• EXERCISE DIRECTIONS: Go through the records and set each one down exactly, skipping any picture.

** Opening INPUT RECORDS block **

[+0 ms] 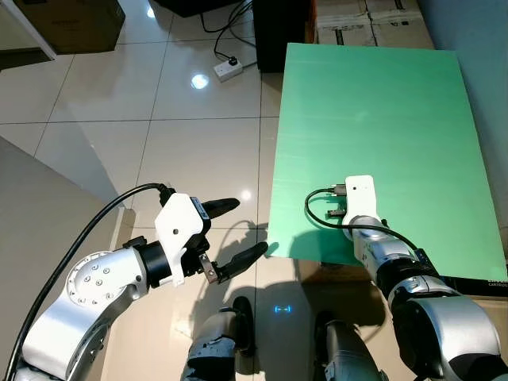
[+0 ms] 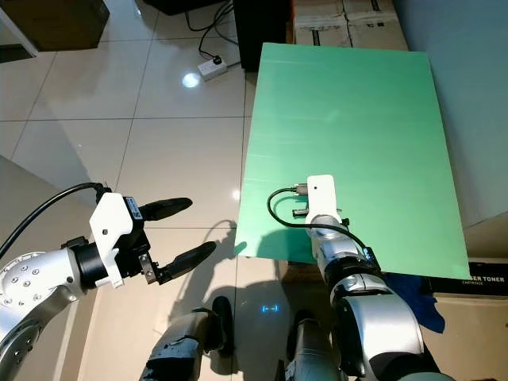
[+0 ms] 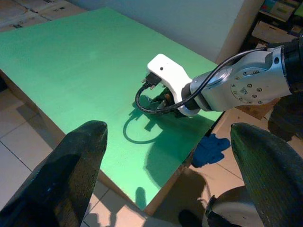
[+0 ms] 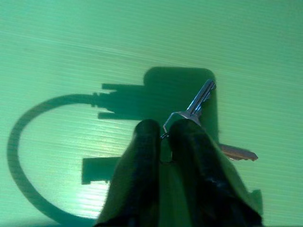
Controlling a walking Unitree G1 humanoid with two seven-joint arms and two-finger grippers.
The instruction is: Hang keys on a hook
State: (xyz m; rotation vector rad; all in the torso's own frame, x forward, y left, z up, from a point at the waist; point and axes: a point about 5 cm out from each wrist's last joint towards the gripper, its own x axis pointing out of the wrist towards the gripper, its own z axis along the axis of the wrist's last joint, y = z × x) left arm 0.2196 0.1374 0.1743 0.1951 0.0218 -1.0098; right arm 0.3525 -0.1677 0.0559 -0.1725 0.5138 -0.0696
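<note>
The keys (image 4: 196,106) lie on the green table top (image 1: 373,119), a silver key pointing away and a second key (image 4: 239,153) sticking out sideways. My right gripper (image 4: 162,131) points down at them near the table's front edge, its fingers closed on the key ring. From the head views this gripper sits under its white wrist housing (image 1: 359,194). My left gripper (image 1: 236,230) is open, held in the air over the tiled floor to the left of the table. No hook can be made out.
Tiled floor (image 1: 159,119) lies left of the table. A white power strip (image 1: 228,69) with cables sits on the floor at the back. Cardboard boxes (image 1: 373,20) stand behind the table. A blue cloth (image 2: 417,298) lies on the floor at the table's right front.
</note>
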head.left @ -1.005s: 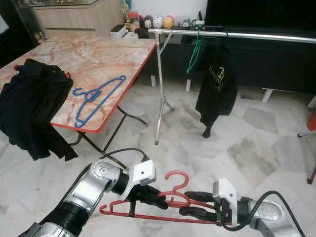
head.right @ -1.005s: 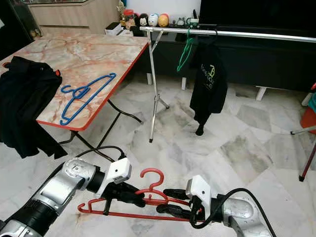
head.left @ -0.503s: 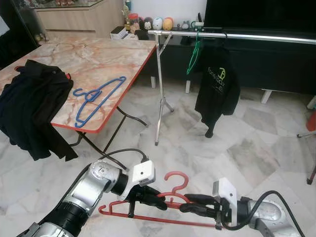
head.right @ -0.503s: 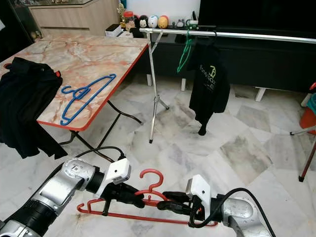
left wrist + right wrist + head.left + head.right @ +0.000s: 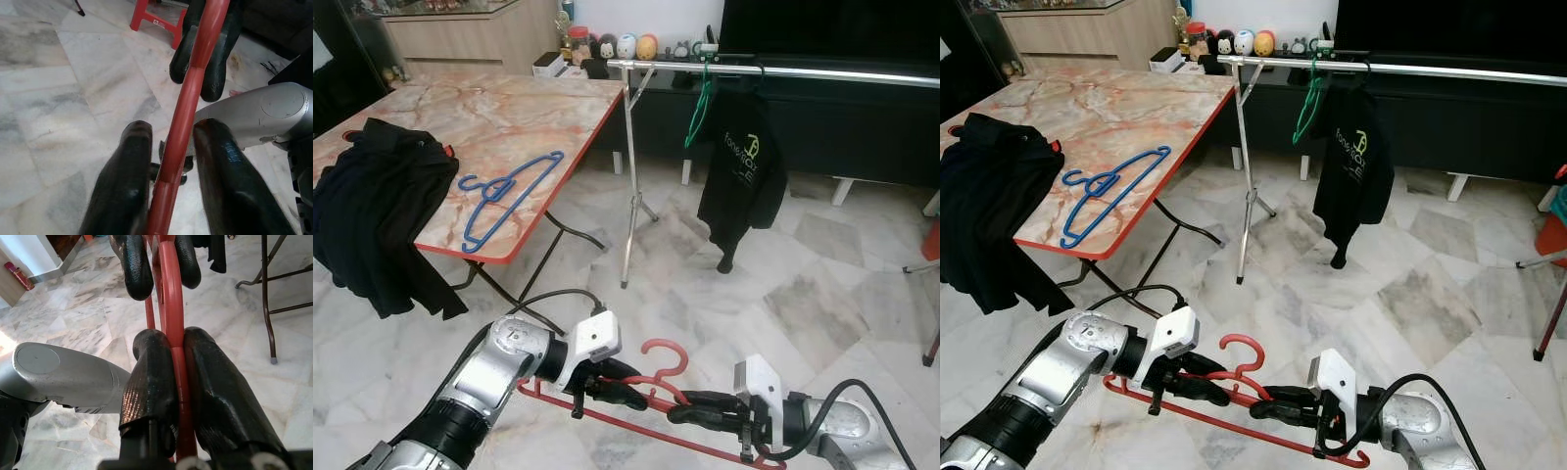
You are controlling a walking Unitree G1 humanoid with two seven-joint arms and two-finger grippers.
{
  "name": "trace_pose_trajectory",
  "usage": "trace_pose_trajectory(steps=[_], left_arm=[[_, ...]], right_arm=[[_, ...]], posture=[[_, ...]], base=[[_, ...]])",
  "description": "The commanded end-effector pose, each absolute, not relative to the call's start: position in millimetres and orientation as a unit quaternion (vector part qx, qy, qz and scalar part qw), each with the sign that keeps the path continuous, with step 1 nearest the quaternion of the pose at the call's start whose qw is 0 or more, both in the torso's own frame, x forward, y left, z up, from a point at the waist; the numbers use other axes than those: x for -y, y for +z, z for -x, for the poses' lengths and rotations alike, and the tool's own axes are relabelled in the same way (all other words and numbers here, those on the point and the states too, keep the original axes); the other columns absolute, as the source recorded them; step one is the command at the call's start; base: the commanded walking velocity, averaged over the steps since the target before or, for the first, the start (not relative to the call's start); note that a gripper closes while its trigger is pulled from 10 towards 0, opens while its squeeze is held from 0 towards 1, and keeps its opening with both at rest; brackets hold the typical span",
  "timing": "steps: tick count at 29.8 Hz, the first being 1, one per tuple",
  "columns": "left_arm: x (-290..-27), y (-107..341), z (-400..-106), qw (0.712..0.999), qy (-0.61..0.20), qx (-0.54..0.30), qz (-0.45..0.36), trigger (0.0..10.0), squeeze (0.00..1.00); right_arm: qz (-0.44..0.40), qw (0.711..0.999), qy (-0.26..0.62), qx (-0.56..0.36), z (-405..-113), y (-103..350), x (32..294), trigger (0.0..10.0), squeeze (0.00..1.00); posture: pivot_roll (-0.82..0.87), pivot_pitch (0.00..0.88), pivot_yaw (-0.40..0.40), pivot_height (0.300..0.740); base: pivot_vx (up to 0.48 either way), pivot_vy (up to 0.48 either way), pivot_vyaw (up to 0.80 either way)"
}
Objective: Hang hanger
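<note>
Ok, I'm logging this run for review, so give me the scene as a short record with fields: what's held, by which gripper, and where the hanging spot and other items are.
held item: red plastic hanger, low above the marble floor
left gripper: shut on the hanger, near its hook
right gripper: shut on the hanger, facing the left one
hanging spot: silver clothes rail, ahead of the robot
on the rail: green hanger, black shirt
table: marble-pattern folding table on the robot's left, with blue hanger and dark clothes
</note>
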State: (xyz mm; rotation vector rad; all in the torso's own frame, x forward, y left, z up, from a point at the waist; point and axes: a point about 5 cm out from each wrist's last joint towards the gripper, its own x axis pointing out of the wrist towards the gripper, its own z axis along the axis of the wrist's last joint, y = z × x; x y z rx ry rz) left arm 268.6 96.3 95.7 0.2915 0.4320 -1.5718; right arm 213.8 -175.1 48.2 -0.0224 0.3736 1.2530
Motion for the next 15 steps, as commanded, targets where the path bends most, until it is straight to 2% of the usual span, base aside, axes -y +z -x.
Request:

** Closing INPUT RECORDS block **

• RESPONSE AREA:
[+0 ms] 
[+0 ms] 
[+0 ms] 
[+0 ms] 
Controlling a walking Unitree G1 humanoid with two seven-joint arms and two-finger grippers.
The instruction is: Hang keys on a hook
State: (xyz m; rotation vector rad; all in the torso's own frame, x forward, y left, z up, from a point at the waist; point and axes: a point about 5 cm out from each wrist's last joint towards the gripper, its own x axis pointing out of the wrist towards the gripper, its own z axis along the axis of the wrist's last joint, y = z × x) left arm 0.2196 0.1374 0.1743 0.1951 0.0218 -1.0098; right arm 0.3525 -0.1677 0.0559 -0.1725 0.5138 -0.0696
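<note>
The keys (image 4: 196,106) lie on the green table top (image 1: 373,119), a silver key pointing away and a second key (image 4: 239,153) sticking out sideways. My right gripper (image 4: 162,131) points down at them near the table's front edge, its fingers closed on the key ring. From the head views this gripper sits under its white wrist housing (image 1: 359,194). My left gripper (image 1: 236,230) is open, held in the air over the tiled floor to the left of the table. No hook can be made out.
Tiled floor (image 1: 159,119) lies left of the table. A white power strip (image 1: 228,69) with cables sits on the floor at the back. Cardboard boxes (image 1: 373,20) stand behind the table. A blue cloth (image 2: 417,298) lies on the floor at the table's right front.
</note>
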head.left @ -1.005s: 
head.right @ -1.005s: 
head.left @ -0.503s: 
head.right @ -0.503s: 
left wrist + right wrist + head.left + head.right @ +0.000s: 
You are controlling a walking Unitree G1 humanoid with two seven-joint arms and two-finger grippers.
{
  "name": "trace_pose_trajectory",
  "usage": "trace_pose_trajectory(steps=[_], left_arm=[[_, ...]], right_arm=[[_, ...]], posture=[[_, ...]], base=[[_, ...]])",
  "description": "The commanded end-effector pose, each absolute, not relative to the call's start: position in millimetres and orientation as a unit quaternion (vector part qx, qy, qz and scalar part qw), each with the sign that keeps the path continuous, with step 1 nearest the quaternion of the pose at the call's start whose qw is 0 or more, both in the torso's own frame, x forward, y left, z up, from a point at the waist; the numbers use other axes than those: x for -y, y for +z, z for -x, for the poses' lengths and rotations alike, and the tool's own axes are relabelled in the same way (all other words and numbers here, those on the point and the states too, keep the original axes); the other columns absolute, as the source recorded them; step one is the command at the call's start; base: the commanded walking velocity, averaged over the steps since the target before or, for the first, the start (not relative to the call's start); note that a gripper closes while its trigger is pulled from 10 towards 0, opens while its squeeze is held from 0 towards 1, and keeps its opening with both at rest; brackets hold the typical span",
  "timing": "steps: tick count at 29.8 Hz, the first being 1, one per tuple",
  "columns": "left_arm: x (-290..-27), y (-107..341), z (-400..-106), qw (0.712..0.999), qy (-0.61..0.20), qx (-0.54..0.30), qz (-0.45..0.36), trigger (0.0..10.0), squeeze (0.00..1.00); right_arm: qz (-0.44..0.40), qw (0.711..0.999), qy (-0.26..0.62), qx (-0.56..0.36), z (-405..-113), y (-103..350), x (32..294), trigger (0.0..10.0), squeeze (0.00..1.00); posture: pivot_roll (-0.82..0.87), pivot_pitch (0.00..0.88), pivot_yaw (-0.40..0.40), pivot_height (0.300..0.740); base: pivot_vx (up to 0.48 either way), pivot_vy (up to 0.48 either way), pivot_vyaw (up to 0.80 either way)"
}
Objective: Hang hanger
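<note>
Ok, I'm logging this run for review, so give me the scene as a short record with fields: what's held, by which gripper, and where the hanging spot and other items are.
held item: red plastic hanger, low above the marble floor
left gripper: shut on the hanger, near its hook
right gripper: shut on the hanger, facing the left one
hanging spot: silver clothes rail, ahead of the robot
on the rail: green hanger, black shirt
table: marble-pattern folding table on the robot's left, with blue hanger and dark clothes
</note>
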State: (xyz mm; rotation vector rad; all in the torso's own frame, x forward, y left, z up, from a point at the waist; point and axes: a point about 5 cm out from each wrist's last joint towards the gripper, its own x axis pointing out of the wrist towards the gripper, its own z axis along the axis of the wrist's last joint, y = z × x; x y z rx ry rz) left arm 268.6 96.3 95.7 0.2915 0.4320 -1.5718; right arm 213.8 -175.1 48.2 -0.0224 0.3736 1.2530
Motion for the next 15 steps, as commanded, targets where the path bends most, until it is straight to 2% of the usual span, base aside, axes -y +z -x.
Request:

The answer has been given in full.